Percutaneous transhepatic biliary drainage (PTBD) is widely used in malignant obstructive jaundice (MOJ), but most series report aggregate complication rates without stratification by tumor type. This limits individualized risk counseling and hampers benchmarking across centers.

Objective

To evaluate short-term outcomes of PTBD in a large single-center cohort, with a focus on tumor-specific complication patterns using patient-level attribution and robust statistical methods.

Methods

We retrospectively analyzed 453 patients with MOJ undergoing PTBD (2017–2022). Complications within 30 days were recorded at the patient level, with downstream sequelae attributed to the index event. Exact tests and Firth penalized logistic regression were applied to mitigate sparse-data bias.

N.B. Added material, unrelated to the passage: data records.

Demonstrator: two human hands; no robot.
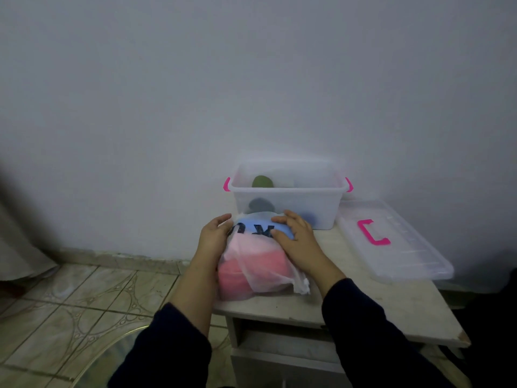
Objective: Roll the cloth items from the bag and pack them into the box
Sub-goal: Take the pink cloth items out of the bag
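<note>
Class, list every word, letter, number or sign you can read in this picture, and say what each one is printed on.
Dark letters on the blue part of the bag: partly covered by the hands and seen at an angle, too unclear to read for certain.
Box and lid: no readable text, only pink clips and handle.
</note>
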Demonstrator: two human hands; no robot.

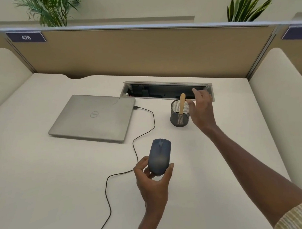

Survival status was documented through 90 days.

Results

Technical success was 100 %, and mean bilirubin declined significantly within 48 h. Twenty-two complications occurred in 21 patients (4.6 %), lower than most published series. Catheter displacement (1.5 %) was the most frequent event, while severe bleeding (0.2 %) and biliary peritonitis (0.6 %) were rare and managed without surgery. No cholangitis was observed. Complications were most frequent in cholangiocarcinoma and pancreatic cancer, although differences across tumor types were not statistically significant. Follow-up was complete; no deaths occurred within 90 days, yielding 30-day and 90-day survival rates of 100 %.

Conclusions

PTBD is highly effective and safe in MOJ, with lower complication rates than many prior reports. Tumor-specific analysis revealed variation in complication subtypes but no significant differences in overall incidence. The rigorous methodology and complete follow-up provide a robust framework for individualized risk profiling and multicenter benchmarking.
背景:经皮经肝胆道引流术(PTBD)被广泛应用于恶性梗阻性黄疸(MOJ),但大多数系列报道的综合并发症发生率未按肿瘤类型分层。这限制了个性化的风险咨询,并阻碍了跨中心的基准。目的在一个大型单中心队列中评估PTBD的短期预后,重点研究肿瘤特异性并发症模式,采用患者水平归因和稳健的统计方法。方法回顾性分析2017-2022年453例MOJ行PTBD的患者。在患者层面记录30天内的并发症,下游的后遗症归因于指数事件。采用精确检验和Firth惩罚逻辑回归来减轻稀疏数据偏差。90天内记录生存状况。结果技术成功率为100% %,平均胆红素在48 h内显著下降。21例患者发生22例并发症(4.6 %),低于大多数已发表的系列。导管移位(1.5 %)是最常见的事件,而严重出血(0.2 %)和胆道性腹膜炎(0.6 %)是罕见的,无需手术治疗。未见胆管炎。并发症在胆管癌和胰腺癌中最为常见,尽管肿瘤类型之间的差异没有统计学意义。随访完成;90天内未发生死亡,30天和90天存活率为100% %。结论sptbd治疗MOJ疗效高,安全性好,并发症发生率低于文献报道。肿瘤特异性分析显示并发症亚型存在差异,但总体发生率无显著差异。严格的方法和完整的随访为个性化风险分析和多中心基准测试提供了强有力的框架。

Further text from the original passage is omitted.